Each year, thousands of people take part in the various races falling under the umbrella of the Vienna marathon. And those of us with a little less energy get to watch.
- Major international marathon with a top-class field
- Plenty of ancillary races and events, too
- 2021 date: September 12 (though normally in April)
- See also: Events in Vienna
The event and its route
(One of the sights on the marathon route)
Vienna occupies a prestigious place in the running world, not least because the city hosted Eliud Kipchoge’s successful attempt to became the first human to break the two hour mark for the marathon distance (at the INEOS 1:59 Challenge in 2019).
As such, the Vienna marathon attracts competitors from all over the world, including top-class athletes with Olympic experience.
The race usually begins at the United Nations building before crossing over the Danube towards the city centre, where the route takes participants on a tour of some of Vienna’s main historical sights.

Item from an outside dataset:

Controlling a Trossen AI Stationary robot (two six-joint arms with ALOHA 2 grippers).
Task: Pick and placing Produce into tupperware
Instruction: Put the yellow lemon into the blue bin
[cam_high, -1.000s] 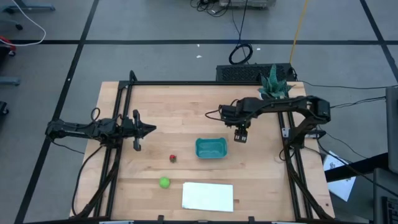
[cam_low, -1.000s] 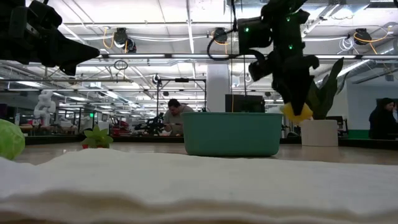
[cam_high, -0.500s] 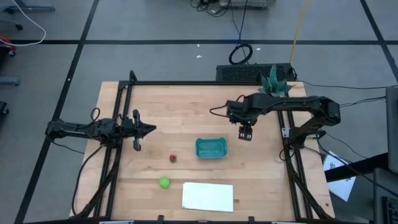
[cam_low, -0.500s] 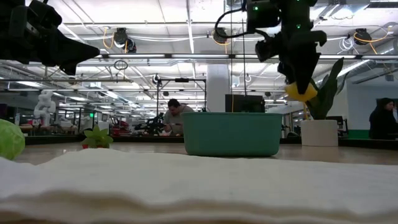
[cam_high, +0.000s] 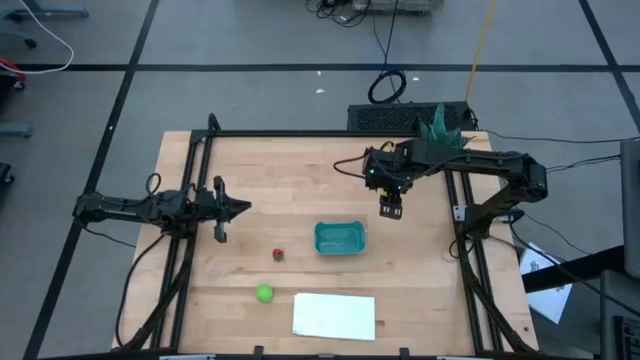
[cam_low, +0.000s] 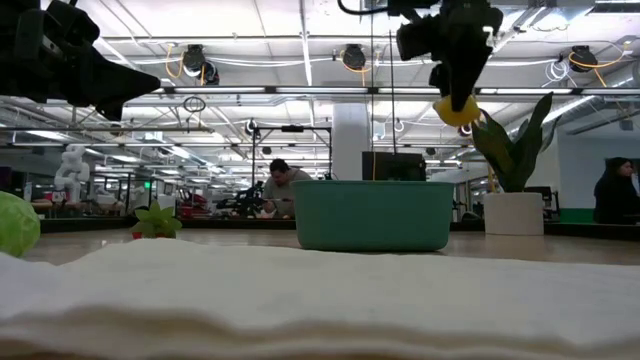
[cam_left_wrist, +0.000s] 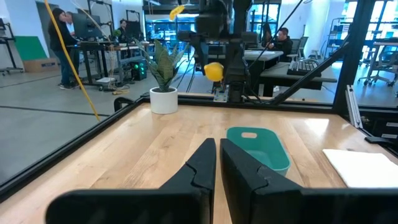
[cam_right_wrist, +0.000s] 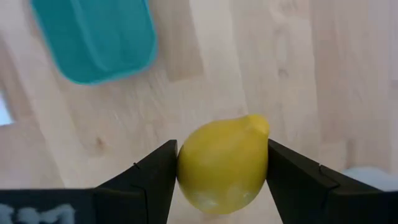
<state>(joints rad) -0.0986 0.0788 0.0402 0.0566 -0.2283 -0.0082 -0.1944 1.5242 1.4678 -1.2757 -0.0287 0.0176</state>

For example:
- The Prater with the Riesenrad and national stadium
- The Stadtpark and around the Ring boulevard to, for example, the Kunsthistorisches Museum, Naturhistorisches Museum, Hofburg Palace, Rathaus (and finish line), etc.
- Schönbrunn Palace
Think of it as a sightseeing bus tour without the bus.

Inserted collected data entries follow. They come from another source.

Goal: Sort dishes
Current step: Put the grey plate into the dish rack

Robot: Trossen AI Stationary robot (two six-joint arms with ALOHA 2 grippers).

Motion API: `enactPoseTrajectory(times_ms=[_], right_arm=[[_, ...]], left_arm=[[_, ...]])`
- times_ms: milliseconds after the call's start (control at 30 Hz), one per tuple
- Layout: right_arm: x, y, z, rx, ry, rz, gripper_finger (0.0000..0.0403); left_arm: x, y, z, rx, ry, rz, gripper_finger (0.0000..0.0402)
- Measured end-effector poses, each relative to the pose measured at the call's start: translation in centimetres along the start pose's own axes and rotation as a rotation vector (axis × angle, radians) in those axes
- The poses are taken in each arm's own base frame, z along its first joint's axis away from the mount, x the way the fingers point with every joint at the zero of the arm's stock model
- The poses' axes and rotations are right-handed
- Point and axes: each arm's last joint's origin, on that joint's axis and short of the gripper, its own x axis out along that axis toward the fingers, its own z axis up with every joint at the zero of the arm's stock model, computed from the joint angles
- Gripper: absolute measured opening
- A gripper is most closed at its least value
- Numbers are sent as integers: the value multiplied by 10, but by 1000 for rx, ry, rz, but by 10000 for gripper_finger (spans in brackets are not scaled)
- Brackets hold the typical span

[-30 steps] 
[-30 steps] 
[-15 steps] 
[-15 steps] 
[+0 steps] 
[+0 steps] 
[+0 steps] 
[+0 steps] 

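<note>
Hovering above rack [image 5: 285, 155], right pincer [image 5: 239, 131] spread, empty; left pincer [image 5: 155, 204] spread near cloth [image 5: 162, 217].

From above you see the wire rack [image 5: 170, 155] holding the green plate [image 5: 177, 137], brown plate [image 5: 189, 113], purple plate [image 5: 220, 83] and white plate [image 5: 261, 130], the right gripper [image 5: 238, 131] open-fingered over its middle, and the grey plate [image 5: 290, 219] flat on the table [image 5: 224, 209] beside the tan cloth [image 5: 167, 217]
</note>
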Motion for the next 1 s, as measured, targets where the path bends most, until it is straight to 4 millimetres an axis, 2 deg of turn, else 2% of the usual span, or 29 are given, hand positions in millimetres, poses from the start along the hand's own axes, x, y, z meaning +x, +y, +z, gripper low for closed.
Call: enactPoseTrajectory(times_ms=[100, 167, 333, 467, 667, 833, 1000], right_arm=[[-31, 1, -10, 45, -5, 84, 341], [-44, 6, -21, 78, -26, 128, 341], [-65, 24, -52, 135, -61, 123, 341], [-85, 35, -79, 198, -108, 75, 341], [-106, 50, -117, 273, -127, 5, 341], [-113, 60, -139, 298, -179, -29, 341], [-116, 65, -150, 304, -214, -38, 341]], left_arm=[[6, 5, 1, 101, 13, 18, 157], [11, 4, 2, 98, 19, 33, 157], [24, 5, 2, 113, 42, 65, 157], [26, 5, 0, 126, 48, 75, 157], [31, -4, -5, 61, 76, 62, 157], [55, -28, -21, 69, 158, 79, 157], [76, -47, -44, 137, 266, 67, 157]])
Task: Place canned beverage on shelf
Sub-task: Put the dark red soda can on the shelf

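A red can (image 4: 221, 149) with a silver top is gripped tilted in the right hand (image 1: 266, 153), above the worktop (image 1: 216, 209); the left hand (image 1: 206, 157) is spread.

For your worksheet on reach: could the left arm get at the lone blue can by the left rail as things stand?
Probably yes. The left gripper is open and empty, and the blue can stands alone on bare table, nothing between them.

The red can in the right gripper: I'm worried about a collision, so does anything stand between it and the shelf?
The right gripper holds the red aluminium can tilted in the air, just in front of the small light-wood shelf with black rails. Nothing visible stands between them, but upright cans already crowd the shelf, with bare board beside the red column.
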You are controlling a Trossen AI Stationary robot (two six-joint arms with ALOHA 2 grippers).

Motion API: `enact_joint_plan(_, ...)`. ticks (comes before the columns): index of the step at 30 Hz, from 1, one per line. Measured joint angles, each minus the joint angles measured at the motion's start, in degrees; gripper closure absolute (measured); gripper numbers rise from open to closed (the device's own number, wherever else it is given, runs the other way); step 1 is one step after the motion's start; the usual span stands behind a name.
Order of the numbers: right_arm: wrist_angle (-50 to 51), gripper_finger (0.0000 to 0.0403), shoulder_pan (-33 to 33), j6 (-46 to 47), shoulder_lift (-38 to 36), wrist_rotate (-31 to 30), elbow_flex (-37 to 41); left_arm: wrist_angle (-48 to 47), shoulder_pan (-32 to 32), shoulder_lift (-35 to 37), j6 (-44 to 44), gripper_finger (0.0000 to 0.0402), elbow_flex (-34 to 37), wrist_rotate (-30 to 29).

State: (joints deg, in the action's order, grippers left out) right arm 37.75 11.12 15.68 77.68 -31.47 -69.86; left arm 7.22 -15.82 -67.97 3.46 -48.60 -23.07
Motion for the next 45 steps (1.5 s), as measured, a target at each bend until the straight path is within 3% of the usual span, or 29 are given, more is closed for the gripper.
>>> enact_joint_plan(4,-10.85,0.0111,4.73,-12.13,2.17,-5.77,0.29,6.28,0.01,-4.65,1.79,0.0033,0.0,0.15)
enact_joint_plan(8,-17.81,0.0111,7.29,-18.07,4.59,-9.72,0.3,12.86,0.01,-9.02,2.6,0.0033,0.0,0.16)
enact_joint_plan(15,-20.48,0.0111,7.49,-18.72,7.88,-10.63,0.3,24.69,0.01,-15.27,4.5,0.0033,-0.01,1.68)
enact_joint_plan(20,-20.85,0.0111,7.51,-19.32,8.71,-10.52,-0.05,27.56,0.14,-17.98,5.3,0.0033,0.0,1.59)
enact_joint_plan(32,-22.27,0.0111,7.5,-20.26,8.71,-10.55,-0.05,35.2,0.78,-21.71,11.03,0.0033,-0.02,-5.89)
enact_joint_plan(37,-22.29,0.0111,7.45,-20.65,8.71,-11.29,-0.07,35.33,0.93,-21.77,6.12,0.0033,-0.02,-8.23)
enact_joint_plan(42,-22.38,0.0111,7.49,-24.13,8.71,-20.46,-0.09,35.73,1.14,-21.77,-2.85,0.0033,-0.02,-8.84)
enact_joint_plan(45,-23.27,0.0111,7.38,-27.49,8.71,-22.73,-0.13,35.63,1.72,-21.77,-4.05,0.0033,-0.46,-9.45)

The marathon skipped 2020, but the 2019 event saw a new record for Austrian men set by Lemawork Ketema. He completed the course in 2 hours, 10 minutes and 44 seconds. Kenya’s Vincent Kipchumba won the actual race.

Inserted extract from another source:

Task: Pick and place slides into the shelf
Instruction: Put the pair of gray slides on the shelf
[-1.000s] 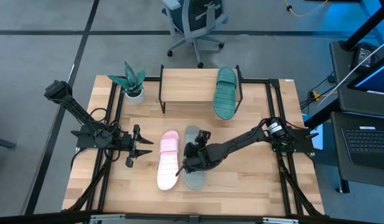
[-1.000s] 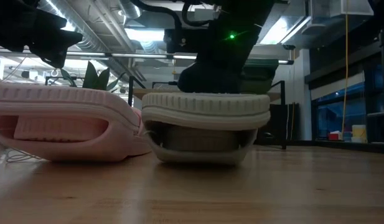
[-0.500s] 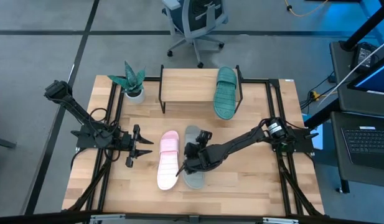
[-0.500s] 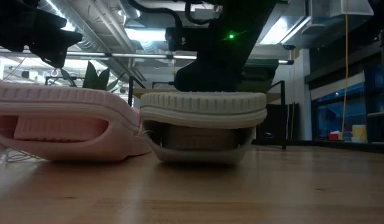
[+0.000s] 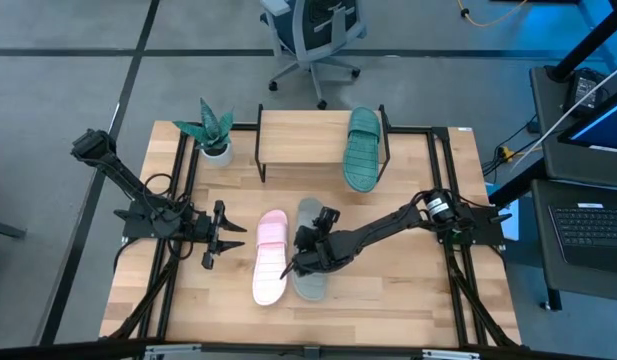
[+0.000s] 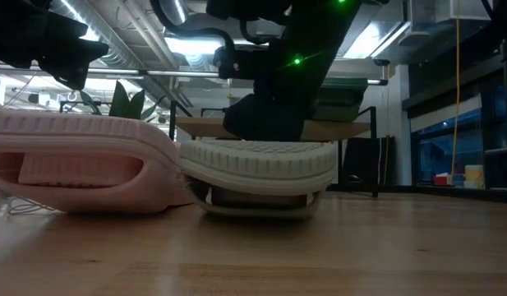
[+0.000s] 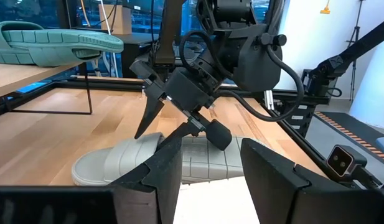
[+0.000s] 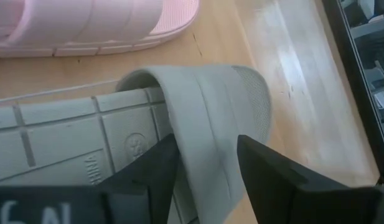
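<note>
The light grey slide (image 5: 310,214) lies sole up on the table beside the pale pink slide (image 5: 270,252), which is also sole up. The teal slide (image 5: 363,148) rests on the right part of the shelf (image 5: 300,140). My right gripper (image 5: 299,263) is open and sits on the grey slide's near half (image 8: 198,106), with the wide strap between its fingers. My left gripper (image 5: 217,238) is open and waits left of the pink slide, touching nothing. My right gripper comes down on the grey slide from above, slanting in from the table's right. Its open fingers stand astride the strap (image 8: 201,134) where it meets the sole's side, and one finger (image 7: 211,132) lies on the ribbed sole. The slide stays on the table, its strap (image 6: 257,200) squashed flat beneath the sole.
A potted plant (image 5: 214,130) stands at the shelf's left end. The shelf's left and middle parts (image 5: 288,140) are bare wood. The pink slide (image 6: 72,156) touches the grey one (image 6: 261,164). An office chair (image 5: 313,35) stands beyond the far edge.
My right gripper has moved down onto the grey slide and tipped a little toward the pink slide. The grey slide's sole has sunk, its strap has flattened, and it has shifted against the pink slide. The left arm kept still.
</note>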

Nancy Kiprop set a new women’s record for the course in 2019 of 2 hours, 22 minutes and 12 seconds.
Needless to say, the Vienna marathon is not just about a single race. Several ancillary races take place throughout the weekend, for example, as do related events. These typically include:
- The Vienna Sports World expo
- A half marathon and relay marathon
- 10k, 5k (youth) and 2k (kids) races
- A charity run
(The absence of a 100m walking event means I am, sadly, unable to participate.)
For full details on competing, routes, locations, etc., see the official website.
The 2021 marathon is set for Sunday September 12th.
The main race, half-marathon and relay marathon commonly take place on that Sunday, beginning at 9am, while the other races tend to take place on the day before (i.e. Saturday). The marathon proper usually “ends” at 3pm, after which the entire course reopens to normal traffic.
In normal times, the marathon takes place in April; the organisers shifted to an autumn date in 2021 to increase the chances that such a huge event can take place in a world possibly still subject to some pandemic-related public health measures. It all looks good at the moment.
Where to see the Vienna marathon
The organisers normally provide a nice little overview of where and when to see the runners, complete with suggestions on how to get to the viewing spots. Look out for that at the website.